Notícias

Opinião

Sobre museus e palácios

publicado: 10/04/2023 10h00, última modificação: 10/04/2023 10h00

por Gonzaga Rodrigues*

Ocorreu a Chico Pereira lembrar-se de mim e, com o romancista Tarcísio Pereira, fazer-nos entrar no Palácio da Redenção, espantando os morcegos, e revermos a sede mais ambicionada de todos os poderes locais, agora reaberta para se converter no futuro museu do Estado. Chico participou com Dyógenes Chaves do projeto de montagem do Museu da Cidade, versão em que veio transverter-se a ideia inicial de se fazer da casa onde morou o presidente João Pessoa ao museu paraibano de 1930, um acontecimento que mudou o Brasil a partir da Paraíba.

Mas como a guerra de 30 ainda conserva resíduos nativos inapagáveis, não houve descendente de liberais ou perrepistas com assento na cadeira do mais celebrado paraibano de todas as ruas e praças do imenso país que encarasse a ideia. No de Cássio fincaram uma placa na largura do prédio anunciando obra e custo, remexeram nas telhas e aí parou. A placa arriou, outros governos vieram, e só agora, com nosso João Azevêdo, abrem-se as portas do belo palacete da Praça da Independência na versão de Museu da Cidade.

Ainda bem. A Paraíba precisava já muito antes de 1930, embora a sede se adequasse melhor, creio eu, ao primitivo prédio do Tesouro, antiga Assembleia, até pouco tempo sede de comando da PM que o governo está restaurando fixado na ideia de torná-lo palácio dos despachos. Ganha com isto, sem nenhuma dúvida, o conjunto de praças mais protegidas de verde que rodeiam o velho edifício onde Castro Pinto tomou posse. Entre os bustos de Pedro Américo e Aristides Lobo, sob a mais densa cobertura de oitizeiros, a mais representativa das árvores urbanas de todo o Brasil-Nordeste.
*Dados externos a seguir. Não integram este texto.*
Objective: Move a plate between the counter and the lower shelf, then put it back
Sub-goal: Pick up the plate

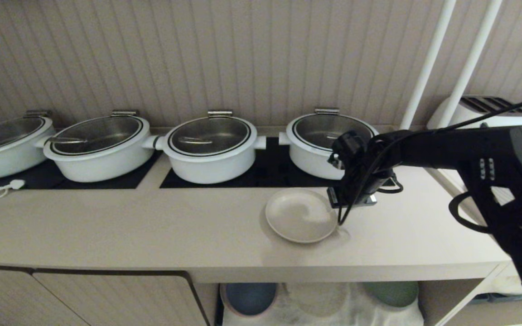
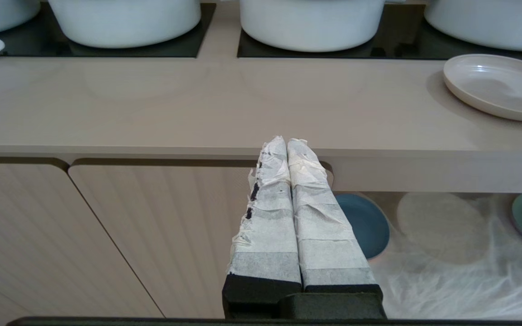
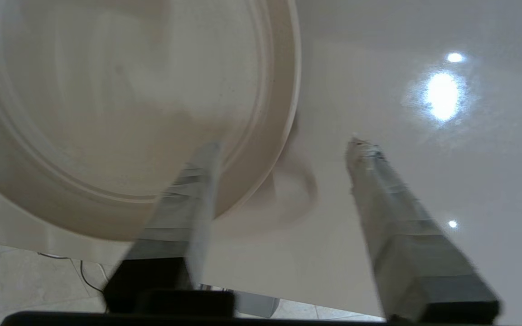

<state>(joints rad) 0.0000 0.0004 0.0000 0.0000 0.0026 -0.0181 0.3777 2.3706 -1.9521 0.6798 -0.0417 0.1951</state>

"Palácio ou museu, o importante é que seja preservado"
Gonzaga Rodrigues

Quanto ao palácio, morada governamental por 200 anos, suportando firme miríades de atos, proclamações, posses solenes e também tristes decessos - custará exonerá-lo do proscênio em que foi perpetuado aos olhos, à fé ou às esperanças dos que ainda sobram na terra. Ou até mesmo dos que subiram ao céu ou desceram ao inferno, ocultos na vida mas presentes na memória histórica.

De reforma em reforma tornou-se palácio de linhas clássicas sem se esbanjar em suntuosidade. Num álbum da Paraíba que o governador Tarcisio Burity se advertiu de encomendar a Bloch Editores, o palácio com seus interiores, seu salão nobre dominado pelo painel do herói Peregrino de Carvalho, pela presença forte dos retratos de André Vidal, o herói paraibano da fundação da nacionalidade a medir forças com Roosevelt, o líder da paz conquistada pelos Aliados, só perde em encantamento para o conjunto barroco do convento e igreja de São Francisco.

Palácio ou museu, o importante é que seja preservado. A parte mais nobre, o andar de cima, já vem sendo museu desde que a sucessão de reformadores pouco alterou em sua composição ornamental. A grande sala de reuniões ou dos grandes banquetes não há de ser mexida numa só cadeira. A sala de jantar, lá atrás, com vista ampla para o poente, com seus móveis e aquela mirada para o painel de azulejos de toda uma parede do vão interno - dizem que em homenagem aos navegantes portugueses – tudo já se acha no lugar de sempre, seja no palácio de Camilo de Holanda,  de João Pessoa, de José Américo ou do meu conterrâneo Pedro Moreno Gondim, que,  lá de cima, cedo da manhã, mandou-me um caboclo novo do seu Brejo, subir a escada entapetada e se enfiar até a mesa do café com direito a sentar, escolher o queijo, o bolo e, assim amatutado, ser servido, delicadamente, pelas brancas mãos de uma das mulheres mais lindas da galeria de primeiras-damas.

E Zé Octávio, anos depois, ainda vem censurar por meu apego a governo. Nem a todos, Zé.

*Coluna publicada originalmente na edição impressa de 9 de abril de 2023.